▶ _Work instructions_
Count each line below that has the word "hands" in it, and give only the total.

"""

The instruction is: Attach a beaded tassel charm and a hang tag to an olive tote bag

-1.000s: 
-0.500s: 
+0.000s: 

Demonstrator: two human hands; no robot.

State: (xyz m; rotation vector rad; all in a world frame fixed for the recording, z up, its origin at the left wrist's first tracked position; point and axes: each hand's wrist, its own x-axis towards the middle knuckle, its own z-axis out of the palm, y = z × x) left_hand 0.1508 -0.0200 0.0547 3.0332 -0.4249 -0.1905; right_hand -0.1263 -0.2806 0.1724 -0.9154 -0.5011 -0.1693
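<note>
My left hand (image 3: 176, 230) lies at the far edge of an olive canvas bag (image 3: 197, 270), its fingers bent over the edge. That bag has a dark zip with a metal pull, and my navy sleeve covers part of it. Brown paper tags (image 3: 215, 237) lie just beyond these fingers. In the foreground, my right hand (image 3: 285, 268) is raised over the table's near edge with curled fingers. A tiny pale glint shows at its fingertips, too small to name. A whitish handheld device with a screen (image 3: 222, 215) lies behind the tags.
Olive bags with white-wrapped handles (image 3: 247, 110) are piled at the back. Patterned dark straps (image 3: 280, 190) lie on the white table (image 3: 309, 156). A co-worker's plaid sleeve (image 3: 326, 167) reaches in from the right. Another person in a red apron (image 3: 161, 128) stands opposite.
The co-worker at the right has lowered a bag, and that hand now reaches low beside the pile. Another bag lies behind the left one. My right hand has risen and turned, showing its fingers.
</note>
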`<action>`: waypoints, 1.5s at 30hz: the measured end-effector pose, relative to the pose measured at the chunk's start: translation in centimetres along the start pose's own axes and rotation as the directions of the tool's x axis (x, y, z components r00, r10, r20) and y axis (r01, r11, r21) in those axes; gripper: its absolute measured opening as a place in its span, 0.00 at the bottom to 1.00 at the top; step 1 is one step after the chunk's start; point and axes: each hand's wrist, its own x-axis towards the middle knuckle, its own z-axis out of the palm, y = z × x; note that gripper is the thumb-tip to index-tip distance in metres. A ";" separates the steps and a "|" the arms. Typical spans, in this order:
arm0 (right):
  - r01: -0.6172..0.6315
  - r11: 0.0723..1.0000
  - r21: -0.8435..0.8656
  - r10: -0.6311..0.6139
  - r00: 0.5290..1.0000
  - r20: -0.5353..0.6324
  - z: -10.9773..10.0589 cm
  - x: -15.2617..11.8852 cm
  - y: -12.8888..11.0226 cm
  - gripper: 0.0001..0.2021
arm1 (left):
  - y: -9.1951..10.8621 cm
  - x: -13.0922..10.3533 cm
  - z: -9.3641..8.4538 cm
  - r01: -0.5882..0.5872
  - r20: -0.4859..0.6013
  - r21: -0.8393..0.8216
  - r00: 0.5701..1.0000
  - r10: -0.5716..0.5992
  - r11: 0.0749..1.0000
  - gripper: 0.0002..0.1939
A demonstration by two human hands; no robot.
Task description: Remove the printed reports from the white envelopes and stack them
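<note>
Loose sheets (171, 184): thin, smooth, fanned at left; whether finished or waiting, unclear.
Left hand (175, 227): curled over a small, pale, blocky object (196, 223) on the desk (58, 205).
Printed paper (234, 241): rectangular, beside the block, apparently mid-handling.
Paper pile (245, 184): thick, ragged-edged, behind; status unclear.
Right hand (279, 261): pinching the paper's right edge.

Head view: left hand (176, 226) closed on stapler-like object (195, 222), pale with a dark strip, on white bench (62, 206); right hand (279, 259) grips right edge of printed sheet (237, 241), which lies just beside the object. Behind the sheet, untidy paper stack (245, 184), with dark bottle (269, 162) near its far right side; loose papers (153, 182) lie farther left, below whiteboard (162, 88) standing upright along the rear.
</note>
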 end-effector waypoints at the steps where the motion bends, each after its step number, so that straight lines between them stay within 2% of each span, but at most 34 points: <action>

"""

▶ _Task output_
2